Manche begnügen sich mit einfachen Pausen: handyfreie Wochenenden, das vorübergehende Löschen von Apps oder die Begrenzung der Online-Zeit. Andere gehen weiter und nehmen an Workshops zur digitalen Entgiftung teil oder befolgen strenge Regeln, wie beispielsweise das Verbot der Smartphone-Nutzung abends oder direkt nach dem Aufwachen.
Immer weiter verbreitete digitale Ermüdung
Die schiere Menge an Benachrichtigungen, Nachrichten und Inhalten kann zu einem Gefühl der Überforderung führen. Viele Nutzer berichten von einem ständigen Druck, erreichbar zu bleiben, sei es beruflich, wegen der Nachrichten oder sozialer Kontakte.
Diese Hypervernetzung veranlasst manche Menschen dazu, ihr Verhältnis zur Technologie zu überdenken.
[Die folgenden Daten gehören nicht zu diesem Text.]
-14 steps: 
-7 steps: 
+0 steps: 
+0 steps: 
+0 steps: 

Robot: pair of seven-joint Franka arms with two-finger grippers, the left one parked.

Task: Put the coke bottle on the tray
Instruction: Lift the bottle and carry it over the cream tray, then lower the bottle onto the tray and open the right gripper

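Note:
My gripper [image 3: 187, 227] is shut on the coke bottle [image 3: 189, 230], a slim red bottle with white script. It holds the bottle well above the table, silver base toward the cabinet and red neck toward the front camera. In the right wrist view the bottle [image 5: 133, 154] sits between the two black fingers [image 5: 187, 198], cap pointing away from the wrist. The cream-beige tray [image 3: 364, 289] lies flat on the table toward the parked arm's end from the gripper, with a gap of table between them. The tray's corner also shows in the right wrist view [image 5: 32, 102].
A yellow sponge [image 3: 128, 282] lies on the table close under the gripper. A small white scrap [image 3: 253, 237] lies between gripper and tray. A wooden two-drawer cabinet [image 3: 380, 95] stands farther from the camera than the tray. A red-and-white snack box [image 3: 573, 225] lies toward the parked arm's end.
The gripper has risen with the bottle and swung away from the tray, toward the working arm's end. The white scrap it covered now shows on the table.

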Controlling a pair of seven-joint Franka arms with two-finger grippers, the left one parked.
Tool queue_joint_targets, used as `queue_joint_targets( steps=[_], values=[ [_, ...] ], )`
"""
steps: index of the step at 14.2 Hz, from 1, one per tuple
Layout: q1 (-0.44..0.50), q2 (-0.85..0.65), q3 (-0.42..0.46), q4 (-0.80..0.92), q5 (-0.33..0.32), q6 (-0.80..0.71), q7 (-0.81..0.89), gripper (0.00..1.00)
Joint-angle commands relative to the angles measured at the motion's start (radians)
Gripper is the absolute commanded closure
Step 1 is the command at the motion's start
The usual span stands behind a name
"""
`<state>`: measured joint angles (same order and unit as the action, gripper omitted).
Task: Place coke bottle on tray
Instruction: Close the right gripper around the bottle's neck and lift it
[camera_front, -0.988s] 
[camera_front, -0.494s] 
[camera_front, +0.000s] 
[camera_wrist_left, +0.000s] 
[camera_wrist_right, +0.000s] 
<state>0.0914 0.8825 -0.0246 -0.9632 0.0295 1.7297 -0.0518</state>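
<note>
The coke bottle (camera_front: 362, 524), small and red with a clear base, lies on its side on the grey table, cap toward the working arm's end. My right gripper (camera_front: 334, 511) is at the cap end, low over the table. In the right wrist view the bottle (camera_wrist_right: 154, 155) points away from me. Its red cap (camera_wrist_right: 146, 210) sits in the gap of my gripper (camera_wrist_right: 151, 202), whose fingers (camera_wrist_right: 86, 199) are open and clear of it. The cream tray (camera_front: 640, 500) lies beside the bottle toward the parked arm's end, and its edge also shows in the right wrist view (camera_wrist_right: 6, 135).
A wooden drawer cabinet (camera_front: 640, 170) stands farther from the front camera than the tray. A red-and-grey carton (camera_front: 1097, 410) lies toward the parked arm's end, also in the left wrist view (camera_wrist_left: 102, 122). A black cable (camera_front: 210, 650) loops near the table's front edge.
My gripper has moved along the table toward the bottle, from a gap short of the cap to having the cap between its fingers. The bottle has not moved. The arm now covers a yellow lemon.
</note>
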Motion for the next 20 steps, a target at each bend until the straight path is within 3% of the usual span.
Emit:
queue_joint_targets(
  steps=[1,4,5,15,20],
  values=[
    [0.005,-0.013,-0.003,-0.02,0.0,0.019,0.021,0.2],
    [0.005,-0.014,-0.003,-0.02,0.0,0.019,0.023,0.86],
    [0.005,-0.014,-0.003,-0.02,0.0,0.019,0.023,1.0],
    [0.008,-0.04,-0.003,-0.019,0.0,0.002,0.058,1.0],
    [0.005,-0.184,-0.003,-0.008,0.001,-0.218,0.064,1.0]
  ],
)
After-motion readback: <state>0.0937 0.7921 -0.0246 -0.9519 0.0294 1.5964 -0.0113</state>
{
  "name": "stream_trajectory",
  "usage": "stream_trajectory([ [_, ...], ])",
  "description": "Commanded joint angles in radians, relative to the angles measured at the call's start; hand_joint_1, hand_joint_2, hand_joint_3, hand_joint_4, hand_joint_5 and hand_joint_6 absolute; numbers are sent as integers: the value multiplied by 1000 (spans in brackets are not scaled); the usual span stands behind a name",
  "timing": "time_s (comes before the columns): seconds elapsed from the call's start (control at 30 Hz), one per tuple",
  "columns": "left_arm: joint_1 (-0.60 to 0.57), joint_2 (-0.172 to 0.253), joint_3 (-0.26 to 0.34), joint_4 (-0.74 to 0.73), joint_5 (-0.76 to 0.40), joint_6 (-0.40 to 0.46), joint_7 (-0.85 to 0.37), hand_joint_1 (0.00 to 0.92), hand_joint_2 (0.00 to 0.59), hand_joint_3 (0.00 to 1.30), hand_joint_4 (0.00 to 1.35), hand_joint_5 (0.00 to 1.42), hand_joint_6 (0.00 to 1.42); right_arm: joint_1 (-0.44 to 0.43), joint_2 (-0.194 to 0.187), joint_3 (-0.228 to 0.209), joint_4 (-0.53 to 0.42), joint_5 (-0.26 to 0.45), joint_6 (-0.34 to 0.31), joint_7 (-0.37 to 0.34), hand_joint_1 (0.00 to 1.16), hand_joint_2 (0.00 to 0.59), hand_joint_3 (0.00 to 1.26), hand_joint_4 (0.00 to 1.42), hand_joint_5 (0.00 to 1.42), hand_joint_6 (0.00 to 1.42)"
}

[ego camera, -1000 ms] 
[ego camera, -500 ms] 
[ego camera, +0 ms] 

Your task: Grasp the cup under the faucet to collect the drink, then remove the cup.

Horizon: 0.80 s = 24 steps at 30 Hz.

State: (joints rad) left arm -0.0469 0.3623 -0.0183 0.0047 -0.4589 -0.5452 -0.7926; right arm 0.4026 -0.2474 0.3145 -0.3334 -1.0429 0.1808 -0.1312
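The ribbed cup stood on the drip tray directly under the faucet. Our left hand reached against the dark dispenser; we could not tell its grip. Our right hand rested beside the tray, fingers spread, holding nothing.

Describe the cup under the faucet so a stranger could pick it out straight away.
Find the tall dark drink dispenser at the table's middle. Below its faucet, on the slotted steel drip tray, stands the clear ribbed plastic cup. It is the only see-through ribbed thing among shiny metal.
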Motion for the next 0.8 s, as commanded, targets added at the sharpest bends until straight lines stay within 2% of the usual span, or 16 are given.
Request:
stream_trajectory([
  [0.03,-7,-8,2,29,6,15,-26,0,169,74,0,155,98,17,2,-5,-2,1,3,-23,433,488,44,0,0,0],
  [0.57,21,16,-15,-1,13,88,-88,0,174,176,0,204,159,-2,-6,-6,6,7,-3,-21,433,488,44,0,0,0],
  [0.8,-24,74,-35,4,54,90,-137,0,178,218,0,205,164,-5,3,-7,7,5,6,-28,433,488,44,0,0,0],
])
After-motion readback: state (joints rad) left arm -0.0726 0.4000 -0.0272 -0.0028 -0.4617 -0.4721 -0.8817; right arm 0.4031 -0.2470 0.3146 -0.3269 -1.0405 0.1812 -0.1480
Eine mehrtägige Auszeit von sozialen Medien hilft ihnen oft, ihre Konzentrationsfähigkeit zu verbessern, Stress abzubauen und mehr Zeit für Aktivitäten außerhalb des Internets zu finden.
Digitale Entgiftung ist mehr als nur eine Modeerscheinung; sie spiegelt eine Weiterentwicklung unserer Technologiegewohnheiten wider. In einer zunehmend vernetzten Gesellschaft suchen immer mehr Franzosen nach einem ausgewogenen Verhältnis zwischen digitaler Interaktion und Phasen der Abschalten.